With my dad in the hospital this week, my writing schedule has suffered some interruptions. I apologize for that and, to keep you occupied until I can get back to some semblance of normal, I offer this entry from a earlier version of But Not Yet:
While perusing a new blog I’ve started following, Hacking Christianity, I came across the following statement. “When a former pastor of mine was asked why the church turned a predominantly missions trip into an evangelism trip, he said these words: When we make the planet better, it is temporary. When we save souls to Christ, it is eternal”. The context of the article I took this out of was about spiritualism. But, I want to use it to talk about Heaven and Hell. I suppose I should say a couple of things up front. I don’t believe in the classical view of Heaven and Hell, where Heaven is sitting on a cloud with halo and harp or Hell is a lake of fire filled with horned, pointy-tailed little demons carrying pitchforks whose sole purpose is to torment you. For me, Heaven is the presence of God and Hell is the absence of God. And, those states can exist now or in the future. As Rob Bell said in his book, Velvet Elvis, “Because with every action, comment, conversation, we have the choice to invite Heaven or Hell to Earth.” As we saw with the release of Rob’s book Love Wins, there are people who disagree with this assessment of the afterlife.
The problem I have with the statement “When we make the planet better, it is temporary. When we save souls to Christ, it is eternal” is that it’s more concerned with the afterlife than the current life we’re living. And, giving any less than 100% to the life we’re living is a big old spit-in-the-face to Jesus. Because, as Erwin McManus said in The Barbarian Way, “Jesus came to liberate us so that we could die up front and then live.” Growing up, I can remember older people talking about how much better things were going to be once they were in Heaven. They were willing to settle for less because of some far-off promise of mansions, crowns and streets of gold. And, I never really understood that. Like most people of my generation, I am cursed with a severe dose of instant gratification, couple that with a rockin’ case of ADD, and the idea of waiting for anything makes me break out in a cold sweat. So, you can see why I like the idea of Heaven coming to Earth in my lifetime.
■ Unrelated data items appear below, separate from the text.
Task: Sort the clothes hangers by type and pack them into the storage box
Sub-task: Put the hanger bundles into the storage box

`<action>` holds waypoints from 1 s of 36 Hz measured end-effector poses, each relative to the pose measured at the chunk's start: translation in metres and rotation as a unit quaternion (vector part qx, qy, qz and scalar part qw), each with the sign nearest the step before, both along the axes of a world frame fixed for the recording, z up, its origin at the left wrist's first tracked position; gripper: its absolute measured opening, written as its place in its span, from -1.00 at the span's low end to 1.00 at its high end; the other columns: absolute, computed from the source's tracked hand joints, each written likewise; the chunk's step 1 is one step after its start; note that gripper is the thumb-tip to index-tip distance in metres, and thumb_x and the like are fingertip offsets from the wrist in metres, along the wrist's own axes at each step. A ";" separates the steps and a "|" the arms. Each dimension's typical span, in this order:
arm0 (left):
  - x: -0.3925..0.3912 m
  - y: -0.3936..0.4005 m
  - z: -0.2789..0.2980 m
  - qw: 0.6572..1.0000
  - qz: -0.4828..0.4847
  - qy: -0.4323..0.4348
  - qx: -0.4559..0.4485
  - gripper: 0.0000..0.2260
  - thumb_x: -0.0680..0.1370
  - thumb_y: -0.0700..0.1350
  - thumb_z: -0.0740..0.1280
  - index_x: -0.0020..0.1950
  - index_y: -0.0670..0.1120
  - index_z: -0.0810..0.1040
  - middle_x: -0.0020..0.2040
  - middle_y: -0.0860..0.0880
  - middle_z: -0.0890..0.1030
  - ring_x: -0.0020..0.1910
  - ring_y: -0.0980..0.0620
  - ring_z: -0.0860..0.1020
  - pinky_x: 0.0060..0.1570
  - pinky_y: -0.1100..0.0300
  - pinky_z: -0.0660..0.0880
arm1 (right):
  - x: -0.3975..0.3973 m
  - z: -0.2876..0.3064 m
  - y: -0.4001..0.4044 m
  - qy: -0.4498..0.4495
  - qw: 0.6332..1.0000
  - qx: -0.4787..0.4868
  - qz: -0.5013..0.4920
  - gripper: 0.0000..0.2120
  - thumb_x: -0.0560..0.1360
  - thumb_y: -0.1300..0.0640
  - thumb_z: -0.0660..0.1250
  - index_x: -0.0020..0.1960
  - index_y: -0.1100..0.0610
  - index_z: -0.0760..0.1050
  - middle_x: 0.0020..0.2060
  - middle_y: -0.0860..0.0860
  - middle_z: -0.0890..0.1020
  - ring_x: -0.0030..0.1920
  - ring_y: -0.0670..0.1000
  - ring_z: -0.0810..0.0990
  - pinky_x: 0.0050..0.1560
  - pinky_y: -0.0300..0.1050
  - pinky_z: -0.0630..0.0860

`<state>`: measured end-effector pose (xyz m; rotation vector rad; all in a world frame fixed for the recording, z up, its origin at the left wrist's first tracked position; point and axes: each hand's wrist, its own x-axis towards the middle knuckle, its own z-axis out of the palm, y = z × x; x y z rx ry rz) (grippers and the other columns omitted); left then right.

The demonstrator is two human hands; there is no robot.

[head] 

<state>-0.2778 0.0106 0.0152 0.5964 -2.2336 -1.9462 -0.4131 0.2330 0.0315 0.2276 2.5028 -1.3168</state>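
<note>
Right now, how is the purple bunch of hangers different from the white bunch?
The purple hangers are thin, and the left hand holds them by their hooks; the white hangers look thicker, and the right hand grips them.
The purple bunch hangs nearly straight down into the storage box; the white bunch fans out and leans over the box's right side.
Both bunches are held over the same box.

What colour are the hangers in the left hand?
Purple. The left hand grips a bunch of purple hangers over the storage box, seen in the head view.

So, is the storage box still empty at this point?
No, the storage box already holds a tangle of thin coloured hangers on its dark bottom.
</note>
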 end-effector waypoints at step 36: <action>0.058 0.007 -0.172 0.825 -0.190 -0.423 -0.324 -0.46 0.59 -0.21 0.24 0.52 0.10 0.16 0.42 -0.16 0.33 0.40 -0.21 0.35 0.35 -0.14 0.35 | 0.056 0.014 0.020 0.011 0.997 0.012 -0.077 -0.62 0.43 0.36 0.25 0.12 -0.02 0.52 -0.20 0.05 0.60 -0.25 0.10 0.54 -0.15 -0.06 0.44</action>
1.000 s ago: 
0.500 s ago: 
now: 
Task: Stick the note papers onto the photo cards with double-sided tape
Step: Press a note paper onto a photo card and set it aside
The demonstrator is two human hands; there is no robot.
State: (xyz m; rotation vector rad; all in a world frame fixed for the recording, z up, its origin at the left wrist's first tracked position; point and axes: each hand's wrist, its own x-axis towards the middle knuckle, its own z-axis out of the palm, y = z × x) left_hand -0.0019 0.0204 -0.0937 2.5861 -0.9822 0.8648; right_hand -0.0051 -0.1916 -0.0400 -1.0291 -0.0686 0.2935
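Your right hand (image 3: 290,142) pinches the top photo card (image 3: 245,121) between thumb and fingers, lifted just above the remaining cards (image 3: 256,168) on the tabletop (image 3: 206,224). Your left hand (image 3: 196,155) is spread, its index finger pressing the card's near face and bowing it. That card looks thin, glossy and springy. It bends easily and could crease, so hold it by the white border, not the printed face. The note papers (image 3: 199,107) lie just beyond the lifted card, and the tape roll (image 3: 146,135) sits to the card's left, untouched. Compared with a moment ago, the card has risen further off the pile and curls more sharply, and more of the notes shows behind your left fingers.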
I don’t understand the idea that “saving souls” is somehow more important that making sure people have housing, health care, schools, etc. There’s a little thing called “Maslow’s Hierarchy of Needs” that says our needs can categorized and that each level of need must be met before the next level can be achieved. Because of that, talking about God with any success to a person that’s starving, or doesn’t know where they’re going to sleep that night, or that they’re children are safe tends to be a complete waste of time. You may like it, but you have to admit that questions about God and spirituality are further up the scale than a full stomach. So, when we build houses and schools, provide food and basic healthcare or work on infrastructure, we’re laying the groundwork for later evangelical missions. Albert Schweitzer understood this. Schweitzer, as well as being a physician and musician, was a philosopher and theologian. In 1905, at the age of 30, he felt the call and went back to college and earned a medical degree. He already held a PhD in Theology and could have served any German Lutheran evangelical mission easily; but, that wasn’t the call he felt. He earned his M.D., went to Africa and spent many years building hospitals and dispensing medical care. I doubt you’ll find many who would marginalize his work because he didn’t spend all his time preaching.
Christianity in general, and evangelism in particular must walk a thin line between the spiritual and the secular. If we don’t keep in mind the secular part of the equation, we run the risk of being seen as irrelevant. While the strictly spiritual viewpoint sounds good,
it’s really untenable and not what Jesus wanted at all.